### Problem to work on
Without the pictures, write the listing out again exactly as it appears.

### Source material
══════════
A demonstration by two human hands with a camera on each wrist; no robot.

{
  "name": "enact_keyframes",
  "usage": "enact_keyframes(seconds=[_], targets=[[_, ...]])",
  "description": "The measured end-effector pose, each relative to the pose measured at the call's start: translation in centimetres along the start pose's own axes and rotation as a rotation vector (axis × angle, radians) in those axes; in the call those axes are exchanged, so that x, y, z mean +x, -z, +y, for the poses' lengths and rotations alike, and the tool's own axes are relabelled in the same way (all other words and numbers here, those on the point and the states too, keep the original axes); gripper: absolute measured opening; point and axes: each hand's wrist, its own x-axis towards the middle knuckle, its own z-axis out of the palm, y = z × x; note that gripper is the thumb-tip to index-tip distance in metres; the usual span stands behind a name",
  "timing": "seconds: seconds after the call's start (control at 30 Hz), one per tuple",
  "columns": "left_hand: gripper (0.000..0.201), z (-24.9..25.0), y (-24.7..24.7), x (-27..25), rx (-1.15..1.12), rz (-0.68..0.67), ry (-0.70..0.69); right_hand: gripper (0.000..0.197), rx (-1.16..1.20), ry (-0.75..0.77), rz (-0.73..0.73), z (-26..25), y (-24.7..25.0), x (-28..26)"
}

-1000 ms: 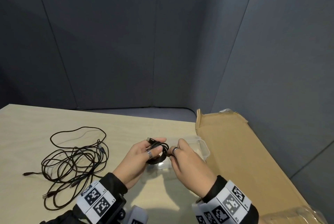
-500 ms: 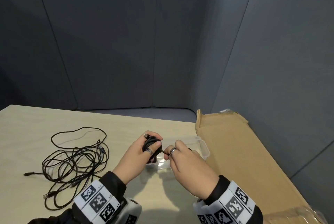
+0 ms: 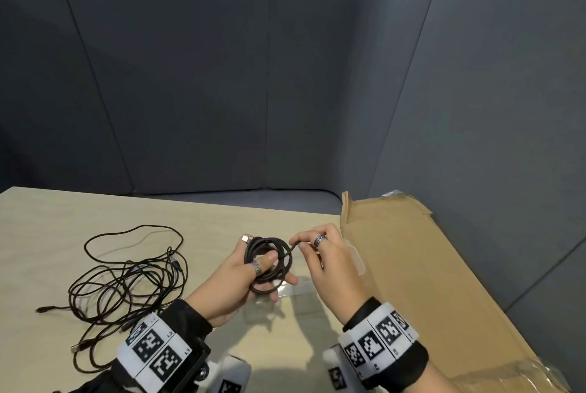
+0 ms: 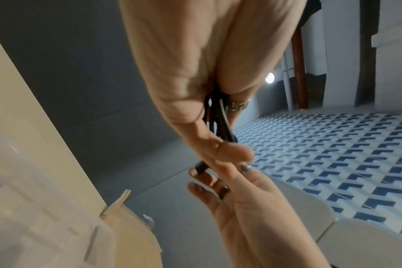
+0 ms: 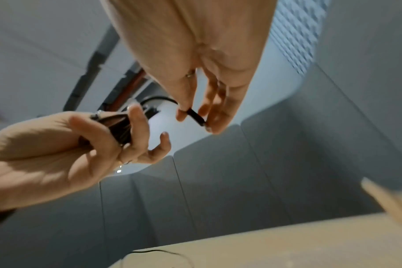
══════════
### Answer to this task
A demonstration by two human hands with a camera on each wrist; no robot.

{
  "name": "enact_keyframes",
  "usage": "enact_keyframes(seconds=[_], targets=[[_, ...]])",
  "description": "The measured end-effector pose, each relative to the pose measured at the call's start: translation in centimetres along the start pose's own axes and rotation as a rotation vector (axis × angle, radians) in those axes; in the call those axes are exchanged, so that x, y, z mean +x, -z, +y, for the poses' lengths and rotations alike, and the tool's own axes are relabelled in the same way (all other words and numbers here, those on the point and the states too, keep the original axes); gripper: absolute measured opening; point and axes: each hand's wrist, its own x-axis towards the middle knuckle, its own z-axis out of the palm, y = z × x; note that gripper is the thumb-tip to index-tip distance in metres; the usual span stands behind a name",
  "timing": "seconds: seconds after the call's start (control at 30 Hz), one per tuple",
  "columns": "left_hand: gripper (0.000..0.201), z (-24.9..25.0), y (-24.7..24.7), x (-27..25), rx (-1.15..1.12), rz (-0.68..0.67), ry (-0.70..0.69); right_hand: gripper (0.000..0.197), rx (-1.16..1.20), ry (-0.75..0.77), rz (-0.73..0.73), z (-26..25), y (-24.7..25.0), x (-28..26)"
}

-1000 ms: 
-500 ms: 
+0 ms: 
+0 ms: 
+0 ms: 

No additional answer is needed.